Providing good senior citizen foot care involves being on the look-out for potential problems and treating those problems as soon as they develop. Many people, both senior citizens and younger individuals, tend to minimize foot problems until they become painful. One common senior citizen foot care issue that often is ignored in its early stages is the heel spur.
What are spurs?
When too much calcium gets inappropriately deposited on foot bones, this calcium creates growths called spurs; because these growths most often occur on the heel bone, they are generally called heel spurs.
Spurs usually develop when one of the ligaments becomes inflamed and starts irritating the heel bone. To protect itself from this irritation, the heel bone loads up on the calcium to create a cushion against irritation from the ligament. That may initially make the heel bone feel better, but can eventually become painful.
Spurs are not usually painful when feet are at rest, but walking may cause discomfort. Most often, spurs are most painful when a person takes his or her first few steps in the morning. Pain lessens with continued walking, but after a person rests for a while, he or she may experience pain when walking again.
Why do spurs occur?
People get spurs for a variety of reasons. Often, the shape of a foot can lead to spurs. For example, people who are flat-footed or people who have really high arches often have ligament problems that lead to spurs. Being overweight and putting undue pressure on feet can also cause spurs, as can gout and rheumatoid arthritis. Wearing shoes that don’t fit properly is also a common cause of spurs.
How are spurs treated?
The best treatment for a spur depends upon what is causing the spur. If you suffer from spurs, your doctor should give you a through foot examination; in some cases, an X-ray may be needed to determine the likely cause of the spur.

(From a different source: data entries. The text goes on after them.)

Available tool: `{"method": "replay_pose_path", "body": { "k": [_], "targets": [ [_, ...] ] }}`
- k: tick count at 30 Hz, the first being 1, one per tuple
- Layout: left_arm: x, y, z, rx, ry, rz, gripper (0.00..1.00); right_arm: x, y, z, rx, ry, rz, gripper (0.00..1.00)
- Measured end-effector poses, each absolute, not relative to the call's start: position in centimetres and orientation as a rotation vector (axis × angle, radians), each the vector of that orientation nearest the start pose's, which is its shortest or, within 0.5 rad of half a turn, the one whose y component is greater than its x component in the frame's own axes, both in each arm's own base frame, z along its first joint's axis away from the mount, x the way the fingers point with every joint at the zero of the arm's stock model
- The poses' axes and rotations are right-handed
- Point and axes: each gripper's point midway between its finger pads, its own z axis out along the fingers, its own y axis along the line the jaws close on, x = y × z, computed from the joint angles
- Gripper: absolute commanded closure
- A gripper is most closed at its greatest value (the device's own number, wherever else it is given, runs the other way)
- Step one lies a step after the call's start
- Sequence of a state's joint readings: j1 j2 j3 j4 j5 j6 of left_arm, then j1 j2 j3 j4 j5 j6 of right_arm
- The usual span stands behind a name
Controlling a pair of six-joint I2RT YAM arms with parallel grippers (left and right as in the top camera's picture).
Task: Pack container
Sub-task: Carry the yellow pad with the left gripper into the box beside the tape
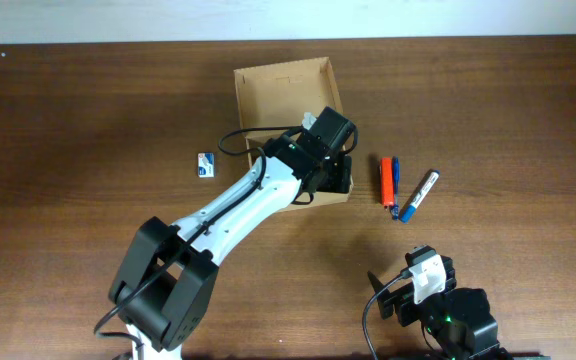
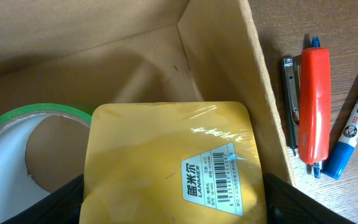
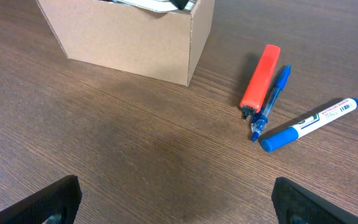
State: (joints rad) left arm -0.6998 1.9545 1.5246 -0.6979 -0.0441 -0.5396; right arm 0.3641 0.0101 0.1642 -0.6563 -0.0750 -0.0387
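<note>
The tan cardboard container (image 1: 278,85) stands open at the table's middle back; it also shows in the left wrist view (image 2: 229,56) and the right wrist view (image 3: 129,34). My left gripper (image 1: 330,168) reaches into it and is shut on a yellow square pad (image 2: 173,162) with a barcode label. A green tape roll (image 2: 17,155) lies inside the container, left of the pad. My right gripper (image 3: 176,205) is open and empty above bare table near the front edge.
An orange tool (image 1: 387,180), a blue pen (image 1: 395,185) and a blue-capped white marker (image 1: 418,195) lie on the table right of the container. A small blue-white item (image 1: 206,165) lies left of the container.
</note>
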Motion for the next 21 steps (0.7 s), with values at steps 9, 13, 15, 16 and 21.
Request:
{"method": "replay_pose_path", "body": {
  "k": [9, 13, 15, 16, 21],
  "targets": [
    [37.0, -30.2, 9.0, 0.205, 2.713, -0.324, 0.64, 18.6, 8.5, 9.5, -0.462, 2.031, 0.277, 0.01],
    [37.3, -30.4, 8.8, 0.203, 2.702, -0.333, 0.7, 18.6, 8.5, 9.5, -0.462, 2.031, 0.276, 0.01],
    [37.3, -30.4, 8.8, 0.203, 2.702, -0.333, 0.71, 18.6, 8.5, 9.5, -0.462, 2.031, 0.277, 0.01],
    [37.3, -30.4, 8.9, 0.203, 2.704, -0.33, 0.71, 18.6, 8.5, 9.5, -0.462, 2.031, 0.277, 0.01],
    [37.9, -29.8, 10.4, 0.186, 2.699, -0.256, 0.75, 18.6, 8.5, 9.5, -0.462, 2.031, 0.277, 0.01]
  ]
}}
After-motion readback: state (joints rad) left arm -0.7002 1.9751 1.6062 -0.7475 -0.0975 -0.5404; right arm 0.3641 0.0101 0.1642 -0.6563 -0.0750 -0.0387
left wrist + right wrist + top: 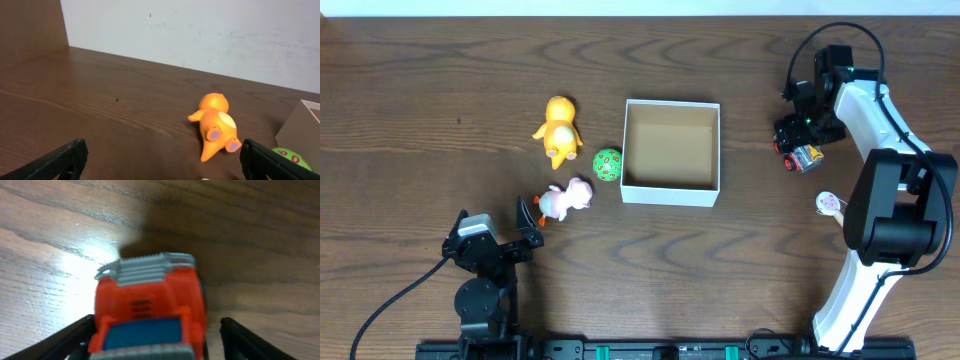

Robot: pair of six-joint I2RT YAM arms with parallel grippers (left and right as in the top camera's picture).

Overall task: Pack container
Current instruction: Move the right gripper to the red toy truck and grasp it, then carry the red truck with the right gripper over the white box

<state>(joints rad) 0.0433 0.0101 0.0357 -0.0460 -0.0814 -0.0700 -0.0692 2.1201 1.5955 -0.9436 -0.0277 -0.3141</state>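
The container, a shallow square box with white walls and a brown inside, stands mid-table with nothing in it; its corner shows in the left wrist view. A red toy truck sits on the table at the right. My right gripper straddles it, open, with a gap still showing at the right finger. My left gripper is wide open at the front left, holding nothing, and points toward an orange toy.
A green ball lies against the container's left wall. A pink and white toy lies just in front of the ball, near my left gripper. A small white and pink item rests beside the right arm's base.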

In mild cases, an over-the-counter anti-inflammatory medication, such as Ibuprofen, may be all that is needed to bring relief. Pain creams may also be helpful, both to relieve pain and to increase circulation to the foot.
In some cases, a doctor may recommend applying ice to the foot regularly or specific stretching exercises that can help to reduce ligament inflammation. Ifweight is an issue, the doctor may recommend a diet plan to help shed some extra pounds. Similarly, if gout is the cause, treating the gout will help treat the spur.
Orthotics (custom-made pads for your shoes that provide extra support for specific areas of the foot) are often a big help in treating spurs. This is especially true for people with flat feet. If improper footwear is causing spurs, the doctor will suggest changes in shoe selection to ensure a better fit.
Finally, if the spur is especially pronounced, surgery may be required to bring about relief.
Appropriate shoes are always a part of proper senior citizen foot care. Remember that your feet change as you age; make sure that your shoes change along with them.